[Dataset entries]
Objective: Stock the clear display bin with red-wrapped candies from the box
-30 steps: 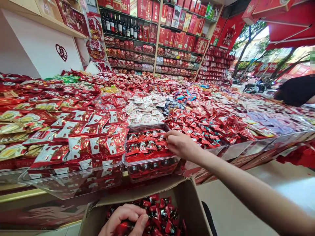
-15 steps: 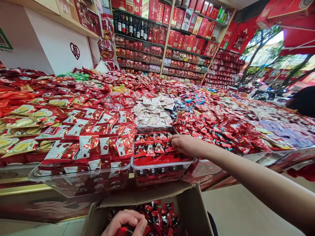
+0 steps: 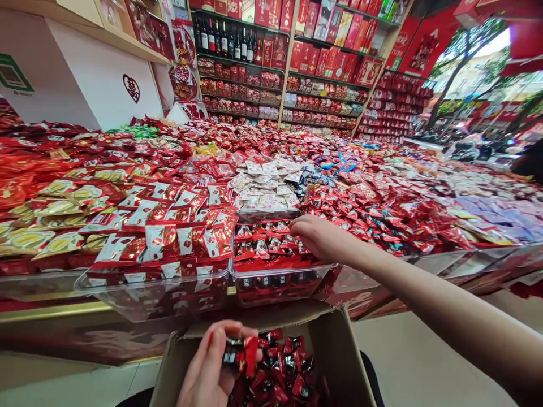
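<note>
My left hand is closed around red-and-black wrapped candies, over the left side of an open cardboard box. Loose candies in the same wrapping lie inside the box. My right hand reaches into the right side of a clear plastic bin, fingers bent down and pressed together at the candies. Whatever those fingertips hold is hidden. Rows of wrapped candies fill this bin, standing side by side.
A clear bin of red-and-white packets adjoins on the left. White packets lie behind, and heaped red sweets to the right. Shelves with wine bottles and red boxes stand at the back. A dark shape shows at the right edge.
My left hand has risen from the box and turned, bringing the candies in it into sight. My right hand stays at the right side of the bin. The view has shifted slightly.
</note>
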### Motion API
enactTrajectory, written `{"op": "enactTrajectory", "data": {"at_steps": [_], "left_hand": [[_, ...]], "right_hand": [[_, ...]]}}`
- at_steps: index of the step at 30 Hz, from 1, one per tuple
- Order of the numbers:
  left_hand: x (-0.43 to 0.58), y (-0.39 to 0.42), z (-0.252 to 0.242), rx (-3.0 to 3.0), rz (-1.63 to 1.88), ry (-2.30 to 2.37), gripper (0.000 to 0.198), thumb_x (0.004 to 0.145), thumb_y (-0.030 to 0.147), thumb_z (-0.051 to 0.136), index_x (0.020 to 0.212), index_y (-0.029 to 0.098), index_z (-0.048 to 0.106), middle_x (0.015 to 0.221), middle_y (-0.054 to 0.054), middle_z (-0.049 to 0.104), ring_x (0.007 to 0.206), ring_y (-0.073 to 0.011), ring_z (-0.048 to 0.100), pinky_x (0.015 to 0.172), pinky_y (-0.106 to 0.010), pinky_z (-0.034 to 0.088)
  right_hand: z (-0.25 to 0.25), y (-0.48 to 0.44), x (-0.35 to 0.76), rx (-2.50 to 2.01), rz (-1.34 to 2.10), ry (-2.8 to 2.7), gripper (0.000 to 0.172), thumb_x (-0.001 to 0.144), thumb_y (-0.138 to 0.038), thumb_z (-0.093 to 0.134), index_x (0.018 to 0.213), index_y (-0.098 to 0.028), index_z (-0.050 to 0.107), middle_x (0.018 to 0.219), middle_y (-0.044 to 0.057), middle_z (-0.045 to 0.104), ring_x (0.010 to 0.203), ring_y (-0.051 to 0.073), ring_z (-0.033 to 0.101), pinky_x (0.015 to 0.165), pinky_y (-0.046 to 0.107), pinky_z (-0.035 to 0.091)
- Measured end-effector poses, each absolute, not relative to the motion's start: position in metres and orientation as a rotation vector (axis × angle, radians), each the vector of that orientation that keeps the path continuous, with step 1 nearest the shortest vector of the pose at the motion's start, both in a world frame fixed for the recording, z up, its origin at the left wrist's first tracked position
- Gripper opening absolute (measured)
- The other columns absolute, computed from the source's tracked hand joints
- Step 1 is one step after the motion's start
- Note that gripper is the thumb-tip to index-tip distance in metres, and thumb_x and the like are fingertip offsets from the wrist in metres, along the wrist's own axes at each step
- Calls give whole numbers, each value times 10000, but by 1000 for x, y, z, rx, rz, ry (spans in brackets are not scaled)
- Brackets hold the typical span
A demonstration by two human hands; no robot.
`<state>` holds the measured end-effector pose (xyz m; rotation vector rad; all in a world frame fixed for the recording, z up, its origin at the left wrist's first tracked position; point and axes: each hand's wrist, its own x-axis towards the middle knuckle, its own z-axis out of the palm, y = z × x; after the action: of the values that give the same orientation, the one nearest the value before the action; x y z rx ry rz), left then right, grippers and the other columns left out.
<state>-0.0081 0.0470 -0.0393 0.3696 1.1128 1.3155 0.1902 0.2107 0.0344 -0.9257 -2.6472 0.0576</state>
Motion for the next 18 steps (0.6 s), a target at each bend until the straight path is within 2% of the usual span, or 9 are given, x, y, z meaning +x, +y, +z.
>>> {"op": "enactTrajectory", "data": {"at_steps": [2, 5, 7, 9, 13, 16, 18], "left_hand": [[-10, 48, -31, 359, 1328, 1016, 300, 751, 465, 490, 843, 199, 597, 817, -43, 683, 643, -152, 595, 587, -226, 495], [-8, 50, -25, 384, 1330, 995, 372, 764, 490, 456, 965, 207, 589, 959, -56, 655, 715, -156, 581, 563, -217, 481], [-3, 49, -23, 423, 1348, 1002, 403, 754, 514, 458, 1014, 231, 578, 959, -36, 646, 710, -141, 569, 543, -202, 470], [4, 47, -21, 489, 1339, 1030, 426, 740, 533, 466, 1016, 230, 584, 904, -24, 650, 629, -118, 552, 502, -189, 449], [13, 42, -17, 526, 1294, 1087, 438, 723, 546, 481, 982, 213, 599, 779, -19, 660, 561, -116, 536, 510, -206, 450], [12, 41, -17, 631, 1234, 1179, 443, 695, 555, 510, 931, 197, 622, 686, -11, 654, 523, -115, 521, 489, -204, 444], [8, 43, -19, 766, 1200, 1303, 412, 681, 536, 543, 883, 189, 637, 636, 4, 635, 512, -108, 509, 465, -185, 430]], "right_hand": [[39, 177, 182, -890, 180, -2480, 164, 791, -142, 434, 875, -177, 571, 837, 54, 590, 802, 158, 528, 709, 289, 416], [33, 123, 164, -1004, 677, -2234, 122, 799, -292, 488, 848, -202, 556, 706, 5, 591, 613, 112, 519, 547, 230, 412], [20, 97, 152, -1049, 1051, -2057, 165, 779, -348, 516, 827, -192, 538, 660, -8, 585, 547, 93, 490, 483, 207, 385], [6, 85, 144, -1030, 1258, -1878, 201, 778, -366, 511, 733, -170, 524, 621, -9, 571, 531, 81, 466, 488, 201, 376], [-11, 79, 139, -984, 1364, -1592, 300, 753, -379, 537, 570, -150, 473, 511, -34, 483, 476, 57, 394, 464, 191, 329], [-15, 73, 143, -951, 1470, -1450, 317, 748, -408, 533, 575, -155, 452, 490, -36, 481, 451, 60, 411, 443, 189, 335], [-16, 68, 150, -949, 1408, -1498, 261, 769, -387, 514, 652, -155, 486, 552, -13, 535, 486, 73, 461, 466, 196, 376]]}}
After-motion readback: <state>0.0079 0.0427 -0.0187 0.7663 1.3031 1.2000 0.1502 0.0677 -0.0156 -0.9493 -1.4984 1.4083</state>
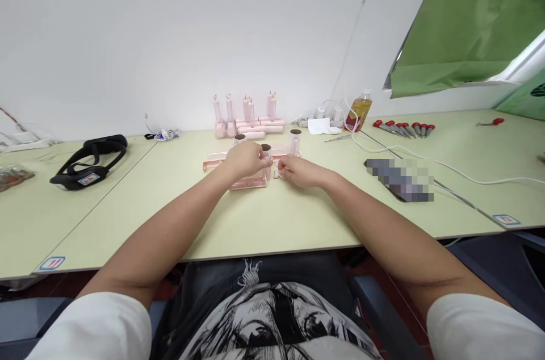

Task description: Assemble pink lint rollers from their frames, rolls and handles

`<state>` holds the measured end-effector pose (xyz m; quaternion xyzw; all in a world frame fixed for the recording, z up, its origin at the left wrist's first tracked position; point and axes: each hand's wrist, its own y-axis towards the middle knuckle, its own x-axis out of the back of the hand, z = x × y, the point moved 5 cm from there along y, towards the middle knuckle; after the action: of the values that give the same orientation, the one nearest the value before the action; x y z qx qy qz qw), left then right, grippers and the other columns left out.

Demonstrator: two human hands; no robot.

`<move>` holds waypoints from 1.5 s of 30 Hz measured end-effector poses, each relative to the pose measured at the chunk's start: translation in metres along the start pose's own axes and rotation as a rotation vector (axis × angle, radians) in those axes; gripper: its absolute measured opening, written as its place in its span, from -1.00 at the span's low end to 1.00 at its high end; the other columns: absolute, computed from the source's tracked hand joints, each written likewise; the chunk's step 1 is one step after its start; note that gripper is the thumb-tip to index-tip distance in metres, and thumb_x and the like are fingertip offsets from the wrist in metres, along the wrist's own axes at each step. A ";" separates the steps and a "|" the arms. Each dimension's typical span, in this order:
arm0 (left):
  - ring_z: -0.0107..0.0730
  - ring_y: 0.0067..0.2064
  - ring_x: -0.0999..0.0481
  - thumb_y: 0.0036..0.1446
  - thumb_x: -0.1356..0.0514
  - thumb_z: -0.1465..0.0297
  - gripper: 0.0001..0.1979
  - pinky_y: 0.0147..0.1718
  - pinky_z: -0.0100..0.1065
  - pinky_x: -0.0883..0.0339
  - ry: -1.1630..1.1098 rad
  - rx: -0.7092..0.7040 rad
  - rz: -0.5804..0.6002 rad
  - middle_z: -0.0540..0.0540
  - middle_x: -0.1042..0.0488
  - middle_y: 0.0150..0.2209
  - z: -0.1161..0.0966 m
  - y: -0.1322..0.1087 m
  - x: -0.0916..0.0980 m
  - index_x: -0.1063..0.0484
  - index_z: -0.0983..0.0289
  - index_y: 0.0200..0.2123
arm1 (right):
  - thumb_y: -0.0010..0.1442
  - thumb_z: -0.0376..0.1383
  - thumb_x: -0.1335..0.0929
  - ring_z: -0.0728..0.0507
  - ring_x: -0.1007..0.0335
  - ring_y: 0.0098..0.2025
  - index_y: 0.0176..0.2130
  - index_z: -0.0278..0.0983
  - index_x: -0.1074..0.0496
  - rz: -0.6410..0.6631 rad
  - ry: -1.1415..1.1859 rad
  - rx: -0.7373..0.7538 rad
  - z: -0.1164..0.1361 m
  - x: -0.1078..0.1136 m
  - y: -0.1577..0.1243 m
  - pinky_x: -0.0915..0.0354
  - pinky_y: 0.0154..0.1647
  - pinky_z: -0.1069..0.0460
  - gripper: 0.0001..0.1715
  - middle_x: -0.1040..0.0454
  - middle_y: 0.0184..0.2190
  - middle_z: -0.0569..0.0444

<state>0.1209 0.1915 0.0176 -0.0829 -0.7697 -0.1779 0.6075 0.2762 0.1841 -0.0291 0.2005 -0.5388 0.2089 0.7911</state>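
Observation:
My left hand (pixel 246 159) is closed around an upright clear pink tube (pixel 266 148) with a dark brown top, partly hidden by the fingers. Just right of it, my right hand (pixel 301 171) has its fingers pinched together; whatever they hold is too small to make out. A little pink piece (pixel 276 174) shows by those fingertips. Below my left hand lies a pink half-open case (pixel 251 183), and another pink case (pixel 212 165) sticks out to its left. Two more brown-topped tubes stand close by, one behind my left hand (pixel 239 138) and one behind my right (pixel 295 141).
Against the wall stand several pink lint-roller-like pieces (pixel 250 113), with others lying among them. A black headset strap (pixel 91 162) is on the left. To the right are a blurred-out dark object (pixel 398 179), a drink bottle (pixel 360 112), a white cable (pixel 464 174) and several red-handled tools (pixel 404 128).

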 end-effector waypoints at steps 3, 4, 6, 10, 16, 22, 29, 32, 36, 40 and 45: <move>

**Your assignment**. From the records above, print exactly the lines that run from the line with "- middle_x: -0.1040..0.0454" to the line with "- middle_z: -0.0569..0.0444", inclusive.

**Written answer**.
  - middle_x: -0.1040..0.0454
  - middle_y: 0.0184..0.2190
  - middle_z: -0.0569..0.0444

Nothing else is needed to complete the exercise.